И вот однажды в Варцудже кто-то сказал, что все это не по-божески, несправедливо. Прошлый год был неурожайный, дети умирали, и отчаявшиеся дехкане послали к ишану делегацию с просьбой разрешить им возделать пустующую на даште землю. Воды хватает, а поскольку земля эта ишанская, то половину урожая они отдадут ему, Сеиду Мамудшо. Ишан выслушал делегатов и махнул им рукой, чтобы они уходили. Когда делегаты спустились, ишан подошел к обрыву, распростер руки над Варцуджем и проклял кишлак и его обитателей…
Я боялся перебивать Шампра, но не удержался и спросил: за что, собственно, проклял ишан дехкан? Ведь предложение было деловое, ишану выгодное. Шамир стал объяснять: это место, где ишан молится, святое. А пригонять в святое место грязных волов для пахоты нельзя. Да и земля эта принадлежит ишану, и только он мог предложить использовать его землю, а не дехкане. Их просьбу ишан расценил как посягательство на свою землю и как проявление безбожия. Все это Шамир объяснил другими словами, конечно…
Проклятие ишана страшно испугало жителей Варцуджа. И они решили просить ишана снять проклятие. Утром все мужчины кишлака надели на шеи веревочные петли и поползли на коленях вверх по обрыву, протягивая концы веревок ишану. Было жарко, на склоне песок, и они ползли полдня. Ишан все это видел в окошко, но не вышел. Проклятые приползли под стены резиденции, но ишан продержал их так до вечера, несмотря на стенания и мольбы о прощении. Наконец ишан вышел и снял проклятие. Даже разрешил «шурави» (бунтовщикам) поцеловать край его халата. Добрый он был, ишан Сеид Мамудшо. Как отец родной. Таких шурави простил.

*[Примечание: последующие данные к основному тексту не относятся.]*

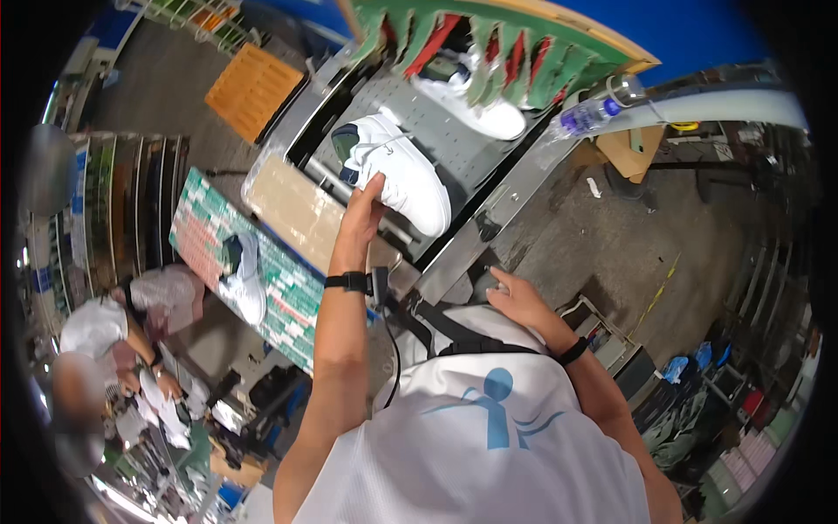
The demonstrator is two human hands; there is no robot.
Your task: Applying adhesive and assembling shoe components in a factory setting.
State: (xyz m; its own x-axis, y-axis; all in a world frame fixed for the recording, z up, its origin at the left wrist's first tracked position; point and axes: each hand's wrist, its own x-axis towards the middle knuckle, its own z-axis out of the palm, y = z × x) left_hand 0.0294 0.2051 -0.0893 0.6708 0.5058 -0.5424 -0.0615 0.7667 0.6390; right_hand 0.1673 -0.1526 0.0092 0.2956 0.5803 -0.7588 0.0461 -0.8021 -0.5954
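Observation:
A white sneaker (pixel 403 179) with a dark green lining and navy heel is over the near end of a grey conveyor (pixel 367 103). My left hand (pixel 365 210) grips its near side, thumb showing and the other fingers partly hidden by the shoe. Farther along the conveyor, another white sneaker (pixel 489 116) lies partly under the green and red strip curtain (pixel 515 70) of a machine. My right hand (pixel 517 299) hangs empty beside my waist, fingers loosely apart, near the conveyor's right corner.
Left of the conveyor, a green-and-white patterned board (pixel 284 301) carries a white sneaker (pixel 247 284). A tan board (pixel 297 210) lies beside the conveyor's edge. A plastic bottle (pixel 587 116) stands at the right rail. A co-worker (pixel 100 332) handles white shoes at lower left.

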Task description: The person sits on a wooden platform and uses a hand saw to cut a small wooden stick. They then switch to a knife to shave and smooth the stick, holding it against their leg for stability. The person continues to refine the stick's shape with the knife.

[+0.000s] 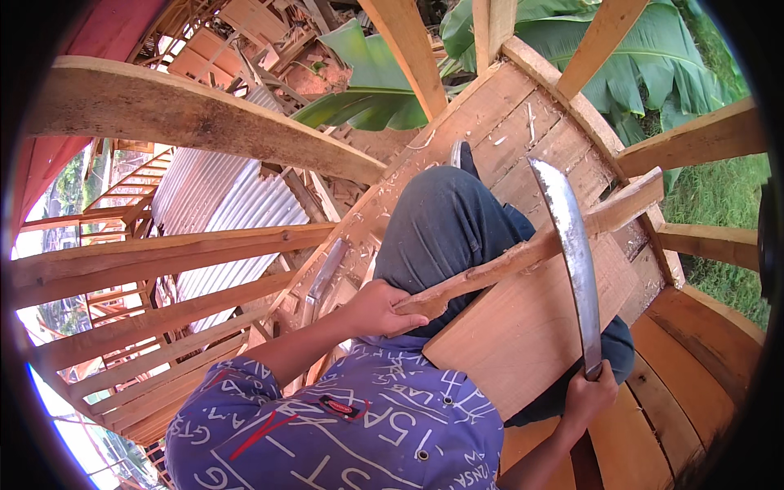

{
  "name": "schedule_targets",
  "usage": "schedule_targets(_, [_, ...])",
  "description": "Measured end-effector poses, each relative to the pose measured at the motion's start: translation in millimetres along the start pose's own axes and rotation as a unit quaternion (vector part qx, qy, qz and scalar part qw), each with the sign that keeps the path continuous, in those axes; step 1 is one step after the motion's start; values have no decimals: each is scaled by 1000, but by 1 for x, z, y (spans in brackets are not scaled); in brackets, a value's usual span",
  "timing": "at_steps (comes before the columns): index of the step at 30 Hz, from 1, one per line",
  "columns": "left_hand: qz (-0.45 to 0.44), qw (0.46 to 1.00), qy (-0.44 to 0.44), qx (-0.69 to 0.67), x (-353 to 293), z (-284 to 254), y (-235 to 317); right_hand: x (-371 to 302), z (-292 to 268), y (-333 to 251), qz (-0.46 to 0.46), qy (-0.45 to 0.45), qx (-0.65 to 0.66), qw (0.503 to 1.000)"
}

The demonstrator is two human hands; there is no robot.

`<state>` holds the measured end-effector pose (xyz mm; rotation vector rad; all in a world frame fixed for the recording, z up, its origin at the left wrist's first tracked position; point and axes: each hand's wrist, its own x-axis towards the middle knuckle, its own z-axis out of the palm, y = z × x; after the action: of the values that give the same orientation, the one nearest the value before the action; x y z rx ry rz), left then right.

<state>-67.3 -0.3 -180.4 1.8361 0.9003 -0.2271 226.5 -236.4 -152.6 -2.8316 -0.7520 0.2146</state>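
Observation:
My left hand (pixel 380 309) is closed around the near end of a long, narrow strip of wood (pixel 523 256) with a rough, uneven edge. The strip slants up to the right, across my bent knee (pixel 433 220) and over a wide flat board (pixel 523 339) that lies by my lap. My right hand (pixel 591 394) grips the lower end of a machete (pixel 576 253). Its long, slightly curved blade points away from me and crosses over the strip, its surface blotched bright and dark. Whether the blade touches the wood, I cannot tell.
Wood shavings (pixel 531 122) are scattered over the plank floor (pixel 490 122). A long greyish tool (pixel 325 273) lies left of my knee. Upright beams (pixel 204 122) ring the platform. Beyond them are corrugated sheets (pixel 237 204), piled timber (pixel 245 33) and large banana leaves (pixel 604 61).

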Motion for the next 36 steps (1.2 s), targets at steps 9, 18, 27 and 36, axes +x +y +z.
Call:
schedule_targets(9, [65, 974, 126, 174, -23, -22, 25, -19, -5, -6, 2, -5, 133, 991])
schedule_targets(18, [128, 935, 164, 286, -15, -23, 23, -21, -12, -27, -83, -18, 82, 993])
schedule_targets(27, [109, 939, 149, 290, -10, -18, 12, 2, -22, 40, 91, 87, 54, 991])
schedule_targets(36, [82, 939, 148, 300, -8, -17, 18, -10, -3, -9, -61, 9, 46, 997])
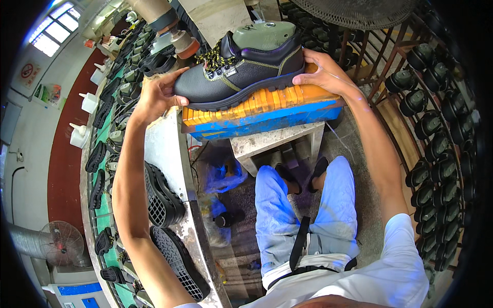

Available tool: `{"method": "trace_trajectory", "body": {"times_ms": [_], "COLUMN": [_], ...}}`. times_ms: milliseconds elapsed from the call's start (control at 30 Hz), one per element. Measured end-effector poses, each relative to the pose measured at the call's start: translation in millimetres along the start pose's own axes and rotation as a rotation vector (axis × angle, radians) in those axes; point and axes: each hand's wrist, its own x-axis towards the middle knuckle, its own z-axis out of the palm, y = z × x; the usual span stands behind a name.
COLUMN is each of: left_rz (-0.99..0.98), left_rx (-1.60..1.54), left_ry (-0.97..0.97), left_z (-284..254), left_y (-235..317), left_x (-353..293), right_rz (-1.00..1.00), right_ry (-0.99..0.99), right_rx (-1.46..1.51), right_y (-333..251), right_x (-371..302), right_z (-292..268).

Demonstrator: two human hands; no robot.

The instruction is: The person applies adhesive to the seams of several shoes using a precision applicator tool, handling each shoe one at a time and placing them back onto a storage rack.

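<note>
A black leather shoe (221, 82) with yellow stitching, yellow-and-black laces and a thick black sole lies lengthwise in front of me, toe to the left. A green shoe last (264, 36) fills its opening. Beneath it is a block of orange pads (246, 109) on a blue base. My left hand (158, 95) grips the toe, thumb low by the sole's front. My right hand (323, 74) holds the heel, thumb along the sole edge and fingers behind. Parts of the fingers on both hands are hidden by the shoe.
A machine head (182, 43) hangs just above the toe. Black soles (179, 262) lie on the metal bench at my left, beside a green conveyor (118, 287) carrying shoe parts. Racks of lasted shoes (429, 126) stand at right. A round fan guard (354, 10) is at the top.
</note>
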Motion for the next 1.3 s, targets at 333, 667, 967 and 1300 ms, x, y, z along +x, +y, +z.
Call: {"method": "trace_trajectory", "body": {"times_ms": [333,667,967,1300], "left_rz": [0.090,0.259,0.330,0.118], "left_rx": [1.022,0.960,1.138,0.174], "left_ry": [0.404,0.352,0.359,0.231], "left_z": [62,54,69,32], "left_y": [18,3,19,-14], "left_x": [36,37,31,-8], "right_rz": [0.046,-0.017,0.012,0.101], "right_ry": [-0.052,-0.060,0.006,-0.026], "right_rx": [0.051,0.101,0.038,0.045], "right_y": [-1,2,3,1], "right_x": [4,-2,-1,3], "right_z": [-2,2,1,0]}}
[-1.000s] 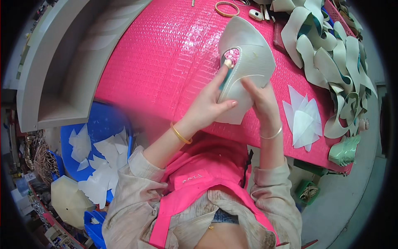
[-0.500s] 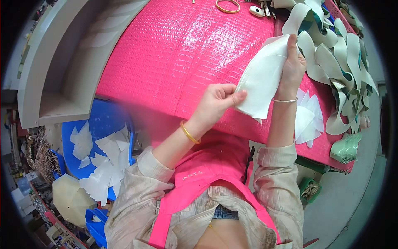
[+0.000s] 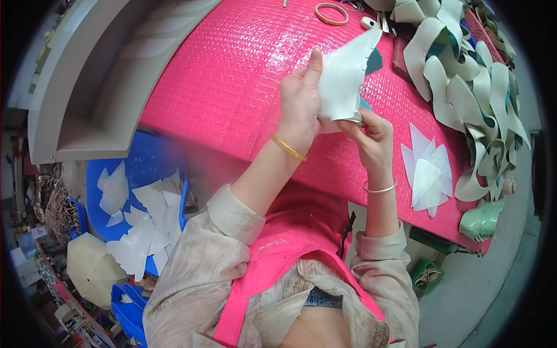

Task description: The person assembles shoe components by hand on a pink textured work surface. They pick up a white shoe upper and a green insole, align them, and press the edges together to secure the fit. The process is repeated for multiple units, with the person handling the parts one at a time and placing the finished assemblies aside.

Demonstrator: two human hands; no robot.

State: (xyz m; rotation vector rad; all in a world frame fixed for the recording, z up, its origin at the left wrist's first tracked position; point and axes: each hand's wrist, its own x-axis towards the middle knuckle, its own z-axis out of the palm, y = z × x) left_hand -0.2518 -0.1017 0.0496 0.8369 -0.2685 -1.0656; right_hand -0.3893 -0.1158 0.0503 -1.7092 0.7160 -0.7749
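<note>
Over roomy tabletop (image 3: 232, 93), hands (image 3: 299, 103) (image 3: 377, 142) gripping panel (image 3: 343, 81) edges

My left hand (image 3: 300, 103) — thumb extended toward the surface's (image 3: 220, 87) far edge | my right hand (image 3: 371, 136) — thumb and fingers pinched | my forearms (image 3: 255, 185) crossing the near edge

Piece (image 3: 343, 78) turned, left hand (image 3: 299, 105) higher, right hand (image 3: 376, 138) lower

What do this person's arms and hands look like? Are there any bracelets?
Both arms have wrinkled beige sleeves, rolled up. The left hand wears no glove and has a shiny gold bangle at its wrist; the right hand, also gloveless, has a thin silver bangle.
</note>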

Шамир закончил рассказ. Я сидел ошарашенный, не зная, как отнестись к такой концовке. Похоже было на то, что Шамир всерьез восхищается душевными качествами ишана. Закурил. Предложил сигарету Шамиру. Тот взял, раскрошил табак на ладони и кинул его под язык. Помолчали. Потом я робко, боясь спугнуть повествовательное настроение Шамира, спросил его: куда девался Сеид Мамудшо после революции? Шамир выплюнул табак, вытер расшитым бисером платком седые усы и сказал, что ишан уехал в Афганистан. После его отъезда долго боялись осваивать земли на даште. Помнили о проклятии. А потом приехал Баранов. За ним — Гурский. Совсем худенький он тогда был. Стали делать сад. Хороший сад стал. А Сеид Мамудшо, говорят, помер в Кундузе…
— Шамир…
— Лябба (вежливый знак внимания).
— Ишан был очень ученый человек?
— О-хо! Очень.
— А твой сын-агроном больше знает, чем ишан?
— О-хо! Конечно, больше. Его в институте учили. Диплом есть.
— Но ведь твой сын никогда не будет так поступать, как ишан: проклинать, землю зря держать…
— Не будет. Он хороший, умный.
— Значит, ишан не умный и не хороший?
Шамир вздохнул, кинул под язык «насвор», начал объяснять. Агрономов теперь много. Учителей тоже. Много ученых стало. Даже дети ученые — читают и пишут. А тогда один ишан книги читал. Много знал. И какой бы он ни был, он был ишан. И все жили по его закону. Теперь шпана нет. Закон другой. Тогда конюх только стремя ишану держал, а теперь пенсию Шамиру дают. Тогда была одна жизнь, теперь совсем другая. Вот в той жизни ишан был самый ученый, самый богатый, самый большой человек. А сейчас мой сын машину сам водит. Разве можно сравнивать?
Кажется, я понял Шамира правильно.
Потом мы пили у меня дома чай. Руки Шамира, черные, узловатые, с вздувшимися венами, ловко держали пиалу. Чаепитие — это ритуал. Чем дороже гость, тем меньше чаю наливают ему в пиалу. Зато подливают чаще. Это чтобы дольше гость не уходил, чтобы продолжительнее была неторопливая беседа. Шамиру я наливал чай на самое донышко. Уже совсем стемнело, но мы находили о чем поговорить. Шамир рассказывал о военном враче Станишевском, который вылечил его от какой-то страшной болезни, какой именно — я не понял. О геологе Клунникове, который весь Памир исходил пешком. О молодом Гурском. Эта часть разговора меня очень заинтересовала: любопытно все-таки узнать что-то о своем начальстве.